Vários jogadores e técnicos estrangeiros que atuam no Moçambola foram visados pelo Ministério do Trabalho de Moçambique para regularizarem a sua situação por, alegadamente, estarem em situação ilegal no país. Esta medida provocou alguma tensão entre a Liga Moçambicana de Futebol, os clubes e o Ministério do Trabalho.

Dos clubes visados, o Costa do Sol é o único que resolveu as irregularidades que impediam os seus empregados estrangeiros de trabalhar em Moçambique, entre os cinco clubes que foram notificados na semana passada.

A confirmação foi dada por Garrido Jeremias, diretor-executivo dos "canarinhos" e confirmado por Paulino Mutombene, Inspetor-adjunto do Trabalho, em declarações ao jornal "Notícias".

«Ficámos surpresos com o comunicado que recebemos do MITRAB a indicar que os nossos treinadores e jogadores estrangeiros eram ilegais, pois nós tratámos tudo junto da Direcção do Trabalho da Cidade de Maputo e depois enviámos toda documentação ao MJD, que, por sua vez, deveria encaminhar o processo àquele ministério», afirmou Jeremias ao "Notícias".

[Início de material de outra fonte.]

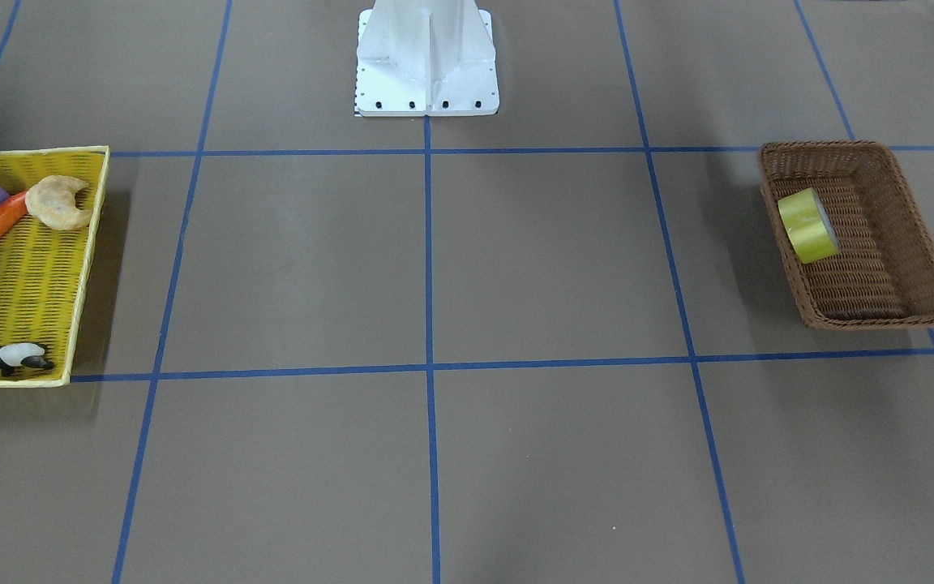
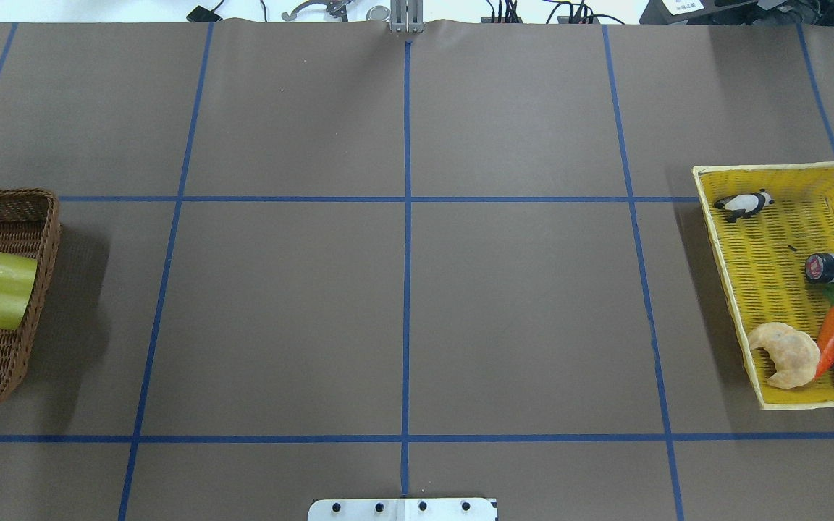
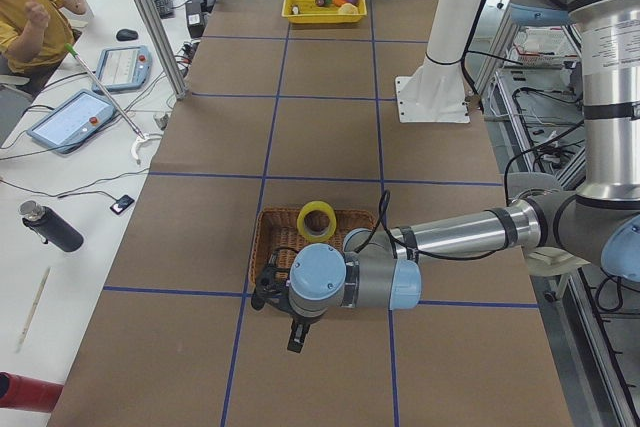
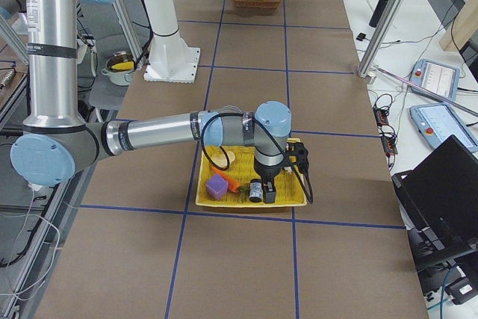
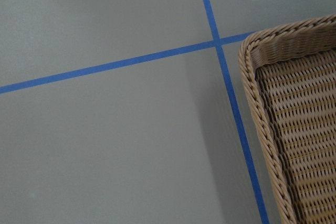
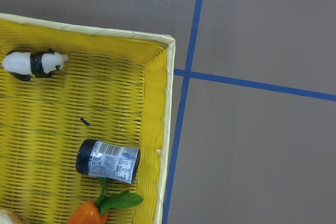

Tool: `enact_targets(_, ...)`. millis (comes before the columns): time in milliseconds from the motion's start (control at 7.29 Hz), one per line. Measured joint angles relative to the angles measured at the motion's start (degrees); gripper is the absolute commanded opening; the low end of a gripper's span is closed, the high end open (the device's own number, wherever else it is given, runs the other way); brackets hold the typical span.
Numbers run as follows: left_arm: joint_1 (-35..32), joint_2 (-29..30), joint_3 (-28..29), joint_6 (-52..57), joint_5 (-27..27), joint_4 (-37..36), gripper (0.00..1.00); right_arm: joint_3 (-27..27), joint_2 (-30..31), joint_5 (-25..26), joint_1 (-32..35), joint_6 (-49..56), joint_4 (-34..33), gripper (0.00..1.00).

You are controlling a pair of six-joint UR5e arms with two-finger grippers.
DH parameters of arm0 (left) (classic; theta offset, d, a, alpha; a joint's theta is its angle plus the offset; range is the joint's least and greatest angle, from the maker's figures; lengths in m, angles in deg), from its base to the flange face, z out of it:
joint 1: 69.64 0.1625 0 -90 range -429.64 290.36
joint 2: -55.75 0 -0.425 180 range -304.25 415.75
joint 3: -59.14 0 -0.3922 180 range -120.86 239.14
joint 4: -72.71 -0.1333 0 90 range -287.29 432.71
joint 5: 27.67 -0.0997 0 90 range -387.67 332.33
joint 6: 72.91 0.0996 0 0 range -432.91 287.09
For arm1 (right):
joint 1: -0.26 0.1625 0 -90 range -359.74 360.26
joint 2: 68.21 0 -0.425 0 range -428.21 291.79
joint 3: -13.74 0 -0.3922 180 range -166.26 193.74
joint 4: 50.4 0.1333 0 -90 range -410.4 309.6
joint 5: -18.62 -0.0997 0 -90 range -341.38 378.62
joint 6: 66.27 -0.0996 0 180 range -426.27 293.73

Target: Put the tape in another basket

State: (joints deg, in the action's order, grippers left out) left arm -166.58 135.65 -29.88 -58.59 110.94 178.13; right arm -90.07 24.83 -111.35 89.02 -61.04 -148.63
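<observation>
The tape [image 2: 6, 291] stands on edge in the wicker basket [image 2: 4, 197] at the counter's [image 2: 279, 311] 9 o'clock end, its axis running roughly 9-to-3. The left hand [image 3: 268, 289] hovers by a basket corner, and in the left side view the tape lies toward its 1 o'clock. How far that hand is open I cannot tell. The right arm [image 4: 157, 132] is well apart, over the yellow basket [image 2: 779, 168].

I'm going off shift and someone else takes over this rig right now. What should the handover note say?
Left hand: by the wicker basket. It shows in a side view only, so open or shut cannot be told.
Right hand: over the yellow basket, same doubt.
Tape: on its edge inside the wicker basket, by the wall facing the table's middle. No hand is on it.
Done: if the wicker basket is the goal, the tape is in.
Left: confirm that, then probably just clear the arms.
</observation>
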Motion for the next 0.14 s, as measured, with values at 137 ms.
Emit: enact_targets(137, -0.01, -0.14, 0.02, 0.00, 0.00, 0.02, 0.98, 0.11, 0.07, -0.02, -0.04, -0.09, 0.00, 1.00)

A documentação enviada será agora analisada pelo organismo do Governo.

O Maxaquene, Têxtil do Púnguè, Vilankulo e Ferroviário de Nampula, são os outros clubes com jogaores e técnicos em situação ilegal. Mutombene revelou que estes ainda não contactaram o Ministério do Trabalho para regularizarem a situação dos seus empregados.